Following a loss to the Denver Nuggets last week, Clippers forward Paul George told reporters that he and his teammates “didn’t bring it” defensively against the Nuggets, and spoke more broadly about L.A. needing to create a tough identity on defense that other teams would “fear” — scrappy, energetic with a propensity for making plays.
Sunday afternoon, against a depleted Lakers team once again missing stars LeBron James and Anthony Davis, the Clippers looked a lot like George’s fearsome ideal, wreaking havoc on the defensive end and holding the world champions to a season-low 86 points in an 18-point victory.
In the media availability afterward, two players were mentioned most with regard to defense: center Ivica Zubac and newly-acquired point guard Rajon Rondo.
Zu Better Believe It
The 24-year-old Zubac, who was traded by the Lakers to the Clippers in 2019, has continued to show that he’s far more valuable than his 13.5-minute average with the Lakers might have indicated. His defense, in particular, has provided a boost to the Clippers.
Since Zubac took over the starting center role in March, a result of Serge Ibaka’s back spasms, the Clippers have gone from 15th in the league in defensive rating (111.5) to 10th (110.4) — something head coach Ty Lue doesn’t see as a coincidence.
“After the All-Star break, when he started starting, I think our defense went to another level,” Lue told reporters after the game. “His physicality and his size really matter, and blocking shots and verticality.” Zubac blocked two shots Sunday, but more importantly, his pressure and presence induced the Lakers into missing 21 shots in the paint, including nine layups.
“When guys get beat, [Zuback]’s doing a tremendous job of staying vertical and contesting everything,” said Marcus Morris, who scored 22 points on 9-for-13 shooting.
Coach Lue also referred to several instances when Zubac left the paint to close out on shooters or stayed in front of more agile players on perimeter switches, aspects the Croatian-born 7-footer has improved on since joining the league in 2016.
“He’s able to get out sometimes and switch on the guards and guard those guys pretty well,” Lue said. “Zu’s been doing a fantastic job. I like what he’s brought. He keeps getting better and better each night.

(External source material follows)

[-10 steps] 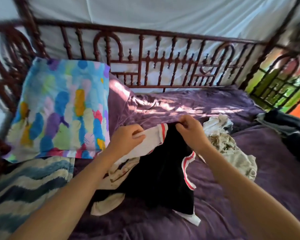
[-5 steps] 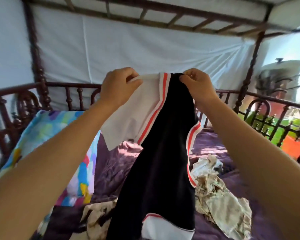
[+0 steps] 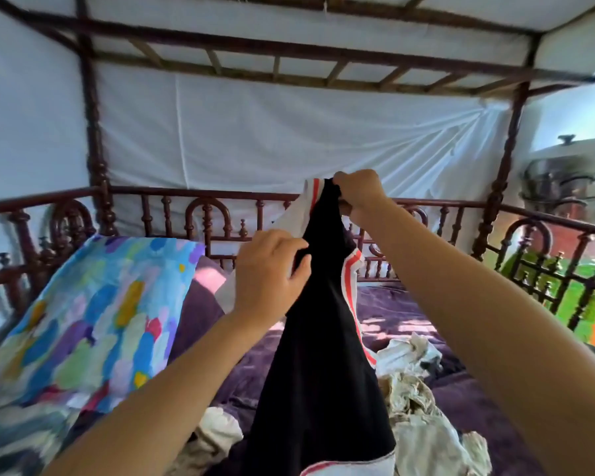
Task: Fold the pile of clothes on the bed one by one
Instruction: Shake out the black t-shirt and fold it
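- since half a second ago the left hand (image 3: 268,269) has dropped from the top hem to a spot lower on the black garment (image 3: 320,355), while the right hand (image 3: 359,197) stays up at the top edge; the white, red-striped band that was spread between them now folds in on itself.
- right hand pinches the bunched top of the garment, fingers curled tight round it; left hand grips the cloth's left side lower down, thumb pressed on the black face. neither is free.
- garment hangs in the air, its long axis nearly upright, running from the right hand down toward the bed (image 3: 402,310); its white lower hem sits at the bottom edge of view, and whether it touches the bed cannot be told.
- left hand is lower and nearer the body of the cloth, so it looks the likelier one to seek a second corner; spreading needs the hands apart across that hanging axis.
- pile of clothes (image 3: 423,417) lies crumpled on the bed just right of and below the garment; a pale clump (image 3: 217,434) sits at its lower left.
- laying the garment flat calls for bare sheet: both heaps crowd the spot straight below, the painted pillow (image 3: 93,321) fills the left, and the bed rail (image 3: 172,194) stands well behind.
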Demonstrator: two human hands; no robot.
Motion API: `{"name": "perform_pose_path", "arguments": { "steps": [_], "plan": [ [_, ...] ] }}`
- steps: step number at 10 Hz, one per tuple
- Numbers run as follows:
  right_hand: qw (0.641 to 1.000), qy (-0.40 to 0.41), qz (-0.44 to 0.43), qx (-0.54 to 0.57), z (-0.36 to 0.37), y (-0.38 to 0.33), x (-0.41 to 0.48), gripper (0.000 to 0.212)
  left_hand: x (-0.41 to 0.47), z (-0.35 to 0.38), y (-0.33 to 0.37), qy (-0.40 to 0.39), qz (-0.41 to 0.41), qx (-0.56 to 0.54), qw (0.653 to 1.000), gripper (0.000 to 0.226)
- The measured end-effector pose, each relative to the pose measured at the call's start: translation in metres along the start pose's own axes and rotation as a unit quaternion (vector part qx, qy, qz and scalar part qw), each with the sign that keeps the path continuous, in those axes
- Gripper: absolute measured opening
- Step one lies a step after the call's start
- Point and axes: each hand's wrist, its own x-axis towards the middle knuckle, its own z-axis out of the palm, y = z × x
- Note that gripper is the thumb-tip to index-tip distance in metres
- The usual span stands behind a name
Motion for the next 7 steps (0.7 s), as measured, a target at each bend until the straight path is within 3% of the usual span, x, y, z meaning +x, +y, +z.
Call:
{"name": "perform_pose_path", "arguments": {
  "steps": [1, 3, 6, 7],
  "plan": [
    [0.999, 0.022, -0.004, 0.043, 0.002, -0.017, 0.009, 0.024, -0.024, 0.012, 0.025, -0.063, -0.028, 0.006, 0.998, 0.021],
    [0.996, 0.053, -0.072, 0.031, 0.009, -0.053, 0.017, 0.028, -0.003, 0.017, 0.052, -0.15, -0.259, -0.087, 0.95, 0.059],
    [0.984, 0.047, -0.12, 0.122, -0.026, -0.095, 0.007, 0.031, 0.08, 0.032, 0.058, -0.073, -0.367, -0.134, 0.918, 0.029],
    [0.984, 0.069, -0.14, 0.083, -0.044, -0.09, 0.01, 0.031, 0.093, 0.034, 0.057, -0.071, -0.349, -0.171, 0.918, 0.021]
  ]
}}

We expect a lot out of Zu and he expects a lot of himself and he’s been producing.”
Rondo is ‘Extended Part of the Coaching Staff’
Despite playing only 13 minutes and committing twice as many turnovers (4) as points (2), by far the most discussed player after the game was veteran point guard Rajon Rondo, who saw his first action as a Clipper since Atlanta traded him for Lou Williams at the deadline. Rather than his rusty start, two of Rondo’s new teammates preferred to focus mostly on what he will eventually bring to the team, including on defense.
“Energy, effort, he can just sniff out plays,” George said. “His basketball IQ is off the chart, so he just sniffs out plays. What’s rare is he just knows player tendencies. A lot of players don’t know the opponents’ tendencies and can lock into them. So I saw that tonight.”
Winning rings with Boston in 2008 and the Lakers last season, and treasured for his uncommon knowledge of the game — someone Lue called “an extended part of the coaching staff” — Rondo possesses an almost Yoda-like reputation around the league.
When Morris was asked what Rondo can bring defensively, he replied: “Knowing where to be on the court. Just talking, a guy who brings high communication.”
Talking, in fact, is something Rondo is known for in a few ways — including trash-talking, where he is considered one of the league’s best. And now he’s joining forces with another well-established rabble-rouser, Patrick Beverley, who is currently injured, but apparently not in the mouth.
“Funny story, when I first got to the team, the first night we played,” began Rondo. “I was a little quiet, I was [up here] first on the bench, and I just heard a lot of talking down at the end.” It was Beverley of course. “And I had a little chuckle at myself, the fact that I have someone on the same team who is going to talk just as much, maybe even more trash.”
That equals a lot of noise for opponents.
“I look forward to the challenge of making it hard on other teams,” said Rondo.